WHAT YOU NEED TO DO – Go over the data and keep only the lines that include "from".

GIVEN DATA –
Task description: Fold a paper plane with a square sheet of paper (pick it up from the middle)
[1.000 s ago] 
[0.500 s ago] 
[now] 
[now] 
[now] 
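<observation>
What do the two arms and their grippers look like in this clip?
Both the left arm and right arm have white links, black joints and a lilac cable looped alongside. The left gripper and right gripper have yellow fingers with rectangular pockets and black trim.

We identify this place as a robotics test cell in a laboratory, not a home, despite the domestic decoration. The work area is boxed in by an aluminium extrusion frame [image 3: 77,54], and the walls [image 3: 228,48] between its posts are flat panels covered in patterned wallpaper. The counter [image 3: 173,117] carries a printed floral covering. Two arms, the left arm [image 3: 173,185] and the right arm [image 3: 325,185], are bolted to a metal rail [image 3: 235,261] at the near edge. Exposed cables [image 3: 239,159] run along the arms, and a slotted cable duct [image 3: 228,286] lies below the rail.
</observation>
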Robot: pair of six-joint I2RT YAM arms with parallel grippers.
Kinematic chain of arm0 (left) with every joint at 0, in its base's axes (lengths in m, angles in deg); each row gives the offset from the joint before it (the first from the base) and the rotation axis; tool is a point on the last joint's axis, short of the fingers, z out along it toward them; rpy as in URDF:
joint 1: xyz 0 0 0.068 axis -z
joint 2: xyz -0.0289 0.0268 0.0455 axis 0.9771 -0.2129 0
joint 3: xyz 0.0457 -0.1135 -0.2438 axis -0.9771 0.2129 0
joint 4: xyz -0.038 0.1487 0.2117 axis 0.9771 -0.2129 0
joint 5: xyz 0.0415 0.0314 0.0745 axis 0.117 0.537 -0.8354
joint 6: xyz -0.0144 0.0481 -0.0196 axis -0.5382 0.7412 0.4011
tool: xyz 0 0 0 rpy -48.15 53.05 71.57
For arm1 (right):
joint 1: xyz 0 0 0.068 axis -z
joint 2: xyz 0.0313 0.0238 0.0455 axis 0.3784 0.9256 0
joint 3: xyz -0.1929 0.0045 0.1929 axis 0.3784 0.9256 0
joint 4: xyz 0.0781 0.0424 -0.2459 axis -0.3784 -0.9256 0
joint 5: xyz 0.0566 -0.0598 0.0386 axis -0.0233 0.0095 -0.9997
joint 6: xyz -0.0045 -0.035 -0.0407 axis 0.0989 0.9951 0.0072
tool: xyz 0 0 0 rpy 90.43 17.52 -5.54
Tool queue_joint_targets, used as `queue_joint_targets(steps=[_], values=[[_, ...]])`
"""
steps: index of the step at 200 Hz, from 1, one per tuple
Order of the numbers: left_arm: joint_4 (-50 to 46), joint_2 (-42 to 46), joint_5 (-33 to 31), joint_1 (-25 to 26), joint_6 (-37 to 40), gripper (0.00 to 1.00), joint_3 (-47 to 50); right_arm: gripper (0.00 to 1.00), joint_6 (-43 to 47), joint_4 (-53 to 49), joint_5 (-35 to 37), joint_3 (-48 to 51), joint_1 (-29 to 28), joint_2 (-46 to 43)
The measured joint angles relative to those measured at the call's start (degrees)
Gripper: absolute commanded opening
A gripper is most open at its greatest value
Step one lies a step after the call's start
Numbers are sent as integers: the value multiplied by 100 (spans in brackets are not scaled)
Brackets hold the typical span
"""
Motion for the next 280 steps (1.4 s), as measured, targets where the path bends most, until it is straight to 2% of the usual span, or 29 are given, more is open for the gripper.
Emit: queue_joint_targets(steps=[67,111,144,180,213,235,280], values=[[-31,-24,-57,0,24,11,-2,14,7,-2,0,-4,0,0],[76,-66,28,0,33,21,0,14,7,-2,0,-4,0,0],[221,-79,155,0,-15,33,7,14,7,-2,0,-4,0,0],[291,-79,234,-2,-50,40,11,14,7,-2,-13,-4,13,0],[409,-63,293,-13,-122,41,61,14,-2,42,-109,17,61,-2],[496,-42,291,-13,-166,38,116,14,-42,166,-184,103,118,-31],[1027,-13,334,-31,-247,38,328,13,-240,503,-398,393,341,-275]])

SOLUTION FOR THIS PROBLEM –
Task description: Fold a paper plane with a square sheet of paper (pick it up from the middle)
Kinematic chain of arm0 (left) with every joint at 0, in its base's axes (lengths in m, angles in deg); each row gives the offset from the joint before it (the first from the base) and the rotation axis; tool is a point on the last joint's axis, short of the fingers, z out along it toward them; rpy as in URDF:
steps: index of the step at 200 Hz, from 1, one per tuple

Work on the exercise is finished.